On a souvent l'impression que les réveils, les horaires de travail et les rendez-vous de la vie quotidienne sont une imposition rigide sur un monde naturel autrement fluide. Pourtant, la biologie regorge d’horloges similaires.

Au 4ème siècle avant JC, un capitaine de navire sous Alexandre le Grand rapporta avoir vu des feuilles de tamarin qui se fermaient la nuit et commençaient à s'ouvrir au lever du soleil, se déployant vers midi. Le « Manuel de midi et minuit » du XIIIe siècle décrit un principe de la médecine traditionnelle chinoise selon lequel le qi – la force vitale du corps – circule vers différents organes par douze incréments de deux heures, en se répétant toutes les 24 heures.

En 1729, le scientifique français Jean-Jacques d'Ortuous de Mairan étudia les mouvements quotidiens des feuilles de Mimosa pudica, observant qu'ils se poursuivaient même dans l'obscurité totale. Deux cents ans plus tard, l’éthologue allemande Ingeborg Beling a signalé des cycles similaires dans le règne animal. Son article, « Sur la mémoire temporelle des abeilles », décrit la ponctualité des comportements d'essaim qui peuvent être entraînés à différents moments de la journée.

Aujourd'hui, nous savons que le principal chronométreur du corps humain se trouve dans le noyau suprachiasmatique, ou SCN, un groupe de neurones de l'hypothalamus qui reçoit les informations des cellules de la rétine qui réagissent à la lumière bleue visible du soleil. Cette lumière supprime la mélatonine, l’hormone du sommeil, et ralentit la cascade de produits chimiques énergisants qui nous aident à nous réveiller le matin et à démarrer notre journée.

Il existe cependant plusieurs horloges. Divers systèmes de votre corps, notamment les systèmes cardiovasculaire, métabolique, immunitaire et reproducteur, possèdent leurs propres « horloges périphériques » qui passent par des phases d’activité et de repos. En fait, il en va de même pour les milliards de cellules et de microbes qui font de nous ce que nous sommes.
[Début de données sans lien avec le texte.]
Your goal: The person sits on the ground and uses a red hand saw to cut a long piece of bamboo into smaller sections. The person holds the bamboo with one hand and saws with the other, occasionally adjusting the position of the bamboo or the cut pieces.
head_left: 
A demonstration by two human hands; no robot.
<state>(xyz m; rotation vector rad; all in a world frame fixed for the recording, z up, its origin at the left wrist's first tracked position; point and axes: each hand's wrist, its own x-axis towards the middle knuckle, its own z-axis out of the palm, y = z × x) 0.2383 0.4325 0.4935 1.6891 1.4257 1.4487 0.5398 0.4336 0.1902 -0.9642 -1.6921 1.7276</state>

Au cours des dernières années, une vague de podcasts, d’applications de bien-être et de vidéos de développement personnel sur les réseaux sociaux a alerté un grand public sur le potentiel de l’application de la science circadienne. C'est un mème légèrement non-PC dans lequel un participant anxieux à une fête envisage de rentrer chez lui « pour protéger mon rythme circadien » qui m'a fait penser que de nouveaux publics plus jeunes en prenaient note.

Nous sommes passés de ce qui était vraiment une science marginale dans les années 1980 « à une compréhension mécaniste vraiment exquise de la façon dont ces rythmes sont générés », me dit Russell Foster, professeur de neurosciences circadiennes à l'Université d'Oxford. Le livre de Foster « Life Time : La nouvelle science de l'horloge biologique et comment elle peut révolutionner votre sommeil et votre santé » a été un best-seller surprise. « C'est très satisfaisant pour moi de voir comment ça a explosé », dit-il.

Par exemple, une vidéo virale sur YouTube intitulée « La routine matinale optimale – Andrew Huberman » d'After Skool anime les conseils du très populaire professeur de Stanford, qui recommande de regarder la lumière extérieure dans l'heure qui suit le réveil, même si le temps est nuageux. En effet, l’exposition à la lumière est de loin le moyen le plus puissant d’« entraîner » le complexe cybernétique des horloges de notre corps.

Pour emprunter une analogie au modèle « orchestre » du biochimiste Urs Albrecht et de ses collègues,le SCN est comme un chef d'orchestre musical : lorsque la symphonie joue à l'unisson, l'amélioration harmonieuse de la concentration, de la mémorisation, de la performance physique, de l'immunité et du sommeil réparateur est profonde.